His Life On The Road
by Diane
(South Bend, IN, USA)
His life on the road isn't a bed of roses at all! I get to hear first hand on the phone about him waiting for hours to be loaded or unloaded when he busts his butt to get there on time, traffic jams, full truck stops, lousy food, lousy service, dispatches with too little miles or not enough time to get there without shorting himself on sleep, crazy motorcycles, crazy 4-wheelers, and just about any other pain in the ass thing you could imagine out there on the road.
Then, when it is time for him to come home for 2 days after being out there driving for 2 weeks, the company tries to milk just one more trip out of him.
He likes to get home on a Friday afternoon when possible, but for the last 2 years, he's lucky to get home by Saturday afternoon. And I get to hear it all, first hand. When his day is bad (which is 95% of the time), my day is bad.
I work part-time and sometimes have to travel with my job. When I'm "on the road" is always the time he needs me to be home to get directions from my computer, and I'm the one getting yelled at because I'm not home to do it for him.
When I am home, I'm getting attitude from him because I'm not working and making money. I can't win for losing! Don't get me wrong, I love my trucker husband with all my heart!
We've been together for the better part of 15 years and married for the past 3 years. I've been out there on the road with him several times over the years and know how exhausting and frustrating his job is, so because of that, I'm able to relate.
In fact, I had my CDL permit and wanted to get into the business myself, but I couldn't find a way to pay for schooling without taking out a loan or signing on with a company that would make me their "slave" for 2 years after the schooling.
I'm the type of person that will not allow myself to be used like that, so my trucking career ended when my CDL permit expired.
Our children from our previous marriages are grown, so having little ones at home is not an issue for us. But, we do have a German Shepard/Wolf hybrid who will be 14 years old in January 2013. I've raised him from the age of 6 weeks old. He's my best buddy and is always by my side. He's always happy to see "his dad" when he comes home, and always spends a couple of days being depressed when "dad" leaves again.
Trucking is certainly not for everybody, and being a trucker's wife is not easy. Enjoying time together (when he's home for 48 hours) is beyond awesome, but as time goes by, I find myself becoming bitter to the fact that in order for us to make ends meet my husband has to be away from home most of the time busting his hump and getting no respect from people.
My own daughter-in-law told him a couple of years ago that he's a low-life truck driver who just sits on his ass and steers. Boy, that didn't go over too well, not to mention that I lost respect for her for feeling that way. She couldn't begin to do his job, even with her college education. Needless to say, hubby doesn't care much for her!
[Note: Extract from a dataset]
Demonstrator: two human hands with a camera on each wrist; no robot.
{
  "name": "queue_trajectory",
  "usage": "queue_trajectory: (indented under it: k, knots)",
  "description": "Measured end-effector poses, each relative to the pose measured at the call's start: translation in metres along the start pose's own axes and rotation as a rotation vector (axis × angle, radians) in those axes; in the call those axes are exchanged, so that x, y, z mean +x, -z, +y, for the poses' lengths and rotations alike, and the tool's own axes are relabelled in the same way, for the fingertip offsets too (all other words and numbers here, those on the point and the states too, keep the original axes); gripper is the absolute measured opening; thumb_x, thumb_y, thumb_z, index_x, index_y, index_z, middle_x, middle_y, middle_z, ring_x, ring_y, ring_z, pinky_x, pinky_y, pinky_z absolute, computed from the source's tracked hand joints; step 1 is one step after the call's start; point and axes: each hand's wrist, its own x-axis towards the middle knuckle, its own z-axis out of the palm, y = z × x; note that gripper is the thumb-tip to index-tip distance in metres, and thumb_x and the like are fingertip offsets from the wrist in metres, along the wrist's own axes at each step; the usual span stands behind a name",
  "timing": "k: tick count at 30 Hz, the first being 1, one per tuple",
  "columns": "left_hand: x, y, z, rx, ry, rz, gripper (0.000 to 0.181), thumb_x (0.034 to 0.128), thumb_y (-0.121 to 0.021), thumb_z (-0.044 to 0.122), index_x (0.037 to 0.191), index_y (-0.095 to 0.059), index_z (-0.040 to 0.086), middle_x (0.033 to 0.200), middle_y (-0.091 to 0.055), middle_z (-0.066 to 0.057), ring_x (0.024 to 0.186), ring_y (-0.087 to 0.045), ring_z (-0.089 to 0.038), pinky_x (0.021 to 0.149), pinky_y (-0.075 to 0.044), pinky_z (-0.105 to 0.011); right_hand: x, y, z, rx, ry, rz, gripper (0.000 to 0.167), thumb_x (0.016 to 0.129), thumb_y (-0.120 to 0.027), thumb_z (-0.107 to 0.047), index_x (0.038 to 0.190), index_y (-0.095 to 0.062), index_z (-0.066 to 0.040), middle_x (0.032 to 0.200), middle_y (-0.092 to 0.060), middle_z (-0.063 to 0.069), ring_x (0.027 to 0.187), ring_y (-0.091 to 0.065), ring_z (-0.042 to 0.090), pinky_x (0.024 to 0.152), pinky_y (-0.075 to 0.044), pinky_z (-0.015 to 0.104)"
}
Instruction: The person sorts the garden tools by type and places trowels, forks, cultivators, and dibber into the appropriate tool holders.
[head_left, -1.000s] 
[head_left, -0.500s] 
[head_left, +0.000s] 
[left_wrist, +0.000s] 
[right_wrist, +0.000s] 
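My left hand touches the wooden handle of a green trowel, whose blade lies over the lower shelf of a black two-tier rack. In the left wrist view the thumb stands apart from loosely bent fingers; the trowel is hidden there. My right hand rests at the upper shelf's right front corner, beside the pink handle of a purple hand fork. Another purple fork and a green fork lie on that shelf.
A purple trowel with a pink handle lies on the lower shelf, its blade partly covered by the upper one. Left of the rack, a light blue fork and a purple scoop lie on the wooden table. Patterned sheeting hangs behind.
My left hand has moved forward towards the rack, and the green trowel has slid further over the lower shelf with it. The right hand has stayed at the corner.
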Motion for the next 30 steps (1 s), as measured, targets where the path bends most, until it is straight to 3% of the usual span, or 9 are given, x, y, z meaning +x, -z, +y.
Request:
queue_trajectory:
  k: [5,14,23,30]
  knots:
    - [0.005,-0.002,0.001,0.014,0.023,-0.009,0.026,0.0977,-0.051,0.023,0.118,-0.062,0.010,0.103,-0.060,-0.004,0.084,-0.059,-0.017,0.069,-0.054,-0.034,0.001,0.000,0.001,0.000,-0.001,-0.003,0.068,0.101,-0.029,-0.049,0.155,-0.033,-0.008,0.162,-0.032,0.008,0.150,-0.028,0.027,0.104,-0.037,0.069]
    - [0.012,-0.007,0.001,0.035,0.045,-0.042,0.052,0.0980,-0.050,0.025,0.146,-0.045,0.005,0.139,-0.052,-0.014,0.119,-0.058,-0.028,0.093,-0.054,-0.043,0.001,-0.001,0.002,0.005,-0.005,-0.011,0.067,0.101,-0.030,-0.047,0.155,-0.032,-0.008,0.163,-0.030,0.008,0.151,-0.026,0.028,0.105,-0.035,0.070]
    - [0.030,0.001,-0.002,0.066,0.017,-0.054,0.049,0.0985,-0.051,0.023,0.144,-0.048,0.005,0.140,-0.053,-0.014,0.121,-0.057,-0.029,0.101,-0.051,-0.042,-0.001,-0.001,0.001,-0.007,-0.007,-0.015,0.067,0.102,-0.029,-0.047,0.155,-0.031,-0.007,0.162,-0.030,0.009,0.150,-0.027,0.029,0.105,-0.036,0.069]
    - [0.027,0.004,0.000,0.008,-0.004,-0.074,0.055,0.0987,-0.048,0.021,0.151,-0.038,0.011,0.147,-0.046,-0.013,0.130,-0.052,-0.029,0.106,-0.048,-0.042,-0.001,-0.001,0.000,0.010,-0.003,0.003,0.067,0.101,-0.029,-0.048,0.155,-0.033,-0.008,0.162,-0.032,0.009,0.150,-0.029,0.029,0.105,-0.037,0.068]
While he's out there earning a living so we can have a roof over our heads and food on the table, I'm dealing with raccoons tearing into that roof to have babies in the attic, calling insurance and contractors to get the roof fixed, backed up plumbing, a tractor that won't start half of the time (even after a new battery), a truck with a nail in the tire, a water pump that is water-logged that I have to drain and re-fill with air every 6 months or so, a leaky kitchen faucet, a camper parked in the driveway that we haven't used in over a year because we can't plan a camping weekend...we never know when he'll get home, a toilet that runs until I replace the "guts" in the tank, a washing machine that can't spin a load without walking across the floor, and now, sadly, a nearly 14 year old dog (yes, my best buddy), who's had a slight stroke and sometimes has problems with walking because of his hind legs not being in synch with his front legs.
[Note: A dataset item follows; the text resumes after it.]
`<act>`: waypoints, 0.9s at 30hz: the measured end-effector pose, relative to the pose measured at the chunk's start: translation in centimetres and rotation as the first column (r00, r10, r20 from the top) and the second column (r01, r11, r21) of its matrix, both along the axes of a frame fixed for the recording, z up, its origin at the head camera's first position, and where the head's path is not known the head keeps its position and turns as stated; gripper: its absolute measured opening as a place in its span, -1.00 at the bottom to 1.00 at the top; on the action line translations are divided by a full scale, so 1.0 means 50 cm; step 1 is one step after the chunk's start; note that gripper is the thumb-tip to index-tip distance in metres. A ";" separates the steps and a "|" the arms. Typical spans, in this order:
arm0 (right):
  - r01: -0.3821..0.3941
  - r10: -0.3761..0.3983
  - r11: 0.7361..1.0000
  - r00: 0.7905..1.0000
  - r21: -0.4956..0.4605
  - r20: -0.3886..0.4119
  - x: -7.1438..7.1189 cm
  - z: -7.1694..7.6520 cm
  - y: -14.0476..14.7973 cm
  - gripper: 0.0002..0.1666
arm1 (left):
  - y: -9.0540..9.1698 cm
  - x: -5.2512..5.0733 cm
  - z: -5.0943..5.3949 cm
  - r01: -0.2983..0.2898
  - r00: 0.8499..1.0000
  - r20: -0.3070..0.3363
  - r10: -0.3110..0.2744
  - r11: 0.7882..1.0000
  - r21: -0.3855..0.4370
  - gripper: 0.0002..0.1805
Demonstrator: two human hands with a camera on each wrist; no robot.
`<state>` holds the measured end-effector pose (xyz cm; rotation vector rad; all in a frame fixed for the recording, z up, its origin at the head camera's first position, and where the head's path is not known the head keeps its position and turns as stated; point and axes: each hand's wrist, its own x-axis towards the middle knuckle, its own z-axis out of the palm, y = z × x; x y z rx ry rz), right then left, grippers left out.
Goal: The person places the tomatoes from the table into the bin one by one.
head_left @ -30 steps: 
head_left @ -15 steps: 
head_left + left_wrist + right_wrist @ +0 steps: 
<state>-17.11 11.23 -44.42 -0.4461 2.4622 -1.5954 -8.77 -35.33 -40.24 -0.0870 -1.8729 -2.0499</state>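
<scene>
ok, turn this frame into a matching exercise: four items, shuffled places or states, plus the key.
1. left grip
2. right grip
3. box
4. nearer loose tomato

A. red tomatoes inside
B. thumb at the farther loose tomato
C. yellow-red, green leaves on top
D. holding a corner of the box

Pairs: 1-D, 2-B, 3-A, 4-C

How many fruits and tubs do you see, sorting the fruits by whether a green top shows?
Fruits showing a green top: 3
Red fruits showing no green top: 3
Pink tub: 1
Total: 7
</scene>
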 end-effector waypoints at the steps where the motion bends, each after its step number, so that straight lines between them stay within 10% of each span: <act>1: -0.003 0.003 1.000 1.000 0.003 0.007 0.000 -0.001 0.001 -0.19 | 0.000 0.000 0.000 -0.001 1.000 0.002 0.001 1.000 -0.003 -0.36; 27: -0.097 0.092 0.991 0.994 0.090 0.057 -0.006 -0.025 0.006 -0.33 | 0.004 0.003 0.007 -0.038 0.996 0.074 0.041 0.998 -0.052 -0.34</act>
When I go on the road for my job I have to kennel him, and although the kennel I use is top-notch, it still kills me to leave him there. I've learned to be an electrician, a plumber, a landscaper (we live on an acre at the edge of a woods), a carpenter, and everything in between!
If I had it to do over again, when hubby said that he always wanted to drive truck and wanted to go to trucking school when his career as a sheet metal fabricator went down the drain, thanks to jobs being sent overseas for cheaper labor, I'm not so sure that I would have been as supportive as I was.
As it is now, I have no choice. This is his life and I am his wife. We struggle with every aspect of life sometimes, but one thing is clear: I love him and I'll do anything possible to make his life at home as enjoyable as I can, because at the very least, he deserves it! He's a good man and works his tail off every day that he's out there.
I'm honest and true to him and can't imagine loving anyone else like I love him. I'm proud to be a trucker's wife!